About Mary's parents we know nothing other than their names Mary would have had some knowledge of their work, but she would have learned female I skills from her mother, as was the custom then.

DerdriuMarriner on 08/10/2023

This, western-pond side tends toward daughters in car-work, construction and farming families being adequately if not competitively proficient with sons in those regards.

What was Anne's father's work and what was Joachim's work? Would Our Lady Mary have had some helpful awareness of their work and of Saint Joseph's?

frankbeswick on 08/09/2023

Not really, halters were not the classiest of goods, they were routine farm goods.

DerdriuMarriner on 08/09/2023

That's interesting about wooden halter-making for oxen.

Would that have been considered an especially skilled aspect of working with wood?

frankbeswick on 08/09/2023

No. There was a Palestinian tradition, but I cannot source it, maybe Eusebius, that the family made wooden halters for oxen

DerdriuMarriner on 08/08/2023

Your explanation of tecton as brick- or stone-builder or woodworker caused me to recall a book that I read either in the Salt Lake City Family History Library or the Salt Lake City Public Library.

That book's author suggested that Jesus Christ and Saint Joseph might have been stone-workers instead of carpenters.

That was something that I never had come across before (nor have I since). Would there be any tradition of the two Holy Family members as stonemasons?

frankbeswick on 08/07/2023

The Teton was,I believe, a wòdworker and builder using stone or brick.

DerdriuMarriner on 08/07/2023

The Greek word τέκτων has been coming to mind lately as I ponder non-wood versus wood construction.

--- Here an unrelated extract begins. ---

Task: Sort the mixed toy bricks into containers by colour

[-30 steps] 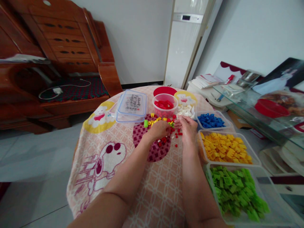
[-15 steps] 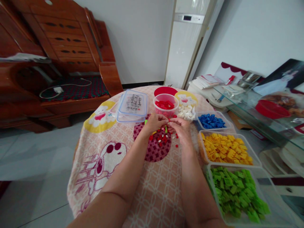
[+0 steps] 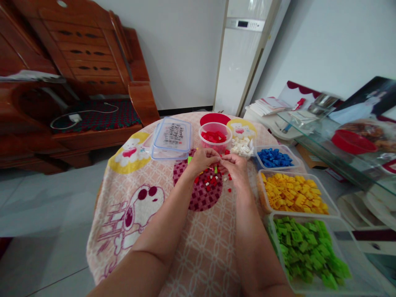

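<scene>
My left hand (image 3: 202, 160) and my right hand (image 3: 235, 166) meet over the middle of the table, both closed with their fingertips pinched together. Between them is a small building brick (image 3: 220, 157), mostly covered by the fingers, with a hint of red showing. Below the fingers, loose red, white and green bricks (image 3: 212, 180) lie scattered on the dark red patch of the tablecloth. Just beyond the hands stands a round clear tub (image 3: 215, 144) of red bricks. White bricks (image 3: 242, 147) are heaped to its right.
Clear boxes of blue bricks (image 3: 274, 158), yellow bricks (image 3: 295, 194) and green bricks (image 3: 309, 247) line the right side. Stacked clear lids (image 3: 172, 138) lie at the back left, and a red lid (image 3: 215, 119) behind the tub. A glass shelf (image 3: 328, 136) stands beyond the table's right edge.
Both hands stay together in nearly the same place, with only slight finger movement. The whole view has shifted a little; the boxes and loose bricks look unchanged.
</scene>
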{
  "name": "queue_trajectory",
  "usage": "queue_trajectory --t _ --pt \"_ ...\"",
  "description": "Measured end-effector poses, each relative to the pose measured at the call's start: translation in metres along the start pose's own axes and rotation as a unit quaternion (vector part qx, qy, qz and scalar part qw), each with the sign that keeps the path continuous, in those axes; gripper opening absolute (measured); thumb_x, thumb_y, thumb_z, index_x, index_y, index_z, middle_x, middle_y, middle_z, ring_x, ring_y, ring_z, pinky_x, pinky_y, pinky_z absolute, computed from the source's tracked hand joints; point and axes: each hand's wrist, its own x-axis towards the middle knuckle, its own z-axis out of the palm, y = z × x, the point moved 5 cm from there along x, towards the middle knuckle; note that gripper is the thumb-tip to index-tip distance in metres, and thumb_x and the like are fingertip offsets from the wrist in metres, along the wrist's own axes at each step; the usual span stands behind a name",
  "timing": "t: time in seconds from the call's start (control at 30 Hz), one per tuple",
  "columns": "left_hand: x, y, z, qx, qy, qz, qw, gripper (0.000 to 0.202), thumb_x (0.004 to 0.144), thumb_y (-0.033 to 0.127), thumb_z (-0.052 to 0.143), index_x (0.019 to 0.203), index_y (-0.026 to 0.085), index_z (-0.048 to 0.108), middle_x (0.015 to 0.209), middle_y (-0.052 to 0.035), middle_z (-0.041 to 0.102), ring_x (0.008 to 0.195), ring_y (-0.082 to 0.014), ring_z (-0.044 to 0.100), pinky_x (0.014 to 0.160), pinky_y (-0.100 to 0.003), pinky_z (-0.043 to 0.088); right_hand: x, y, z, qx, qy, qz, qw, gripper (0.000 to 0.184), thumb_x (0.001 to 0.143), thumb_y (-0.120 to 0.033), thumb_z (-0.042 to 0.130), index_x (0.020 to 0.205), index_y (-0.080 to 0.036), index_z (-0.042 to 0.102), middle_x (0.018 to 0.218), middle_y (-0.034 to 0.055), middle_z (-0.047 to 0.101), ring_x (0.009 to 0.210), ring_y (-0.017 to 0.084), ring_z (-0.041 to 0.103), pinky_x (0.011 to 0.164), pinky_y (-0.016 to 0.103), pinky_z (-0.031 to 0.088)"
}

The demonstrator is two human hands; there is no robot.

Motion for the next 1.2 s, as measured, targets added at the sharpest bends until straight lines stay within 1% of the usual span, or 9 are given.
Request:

There's somewhat of an array of possible translations. Why is it that we think of Jesus Christ and Saint Joseph as carpenters? And would the former have been exactly the same kind of craftsman as the latter? Or would there have been some leeway, such as one being a home-builder and the other a cabinet-maker?

(My Dutch maternal great-grandfather was an architect in his eastern-pond homeland even as he worked ultimately as a successful cabinet-maker here on this, western-pond side.)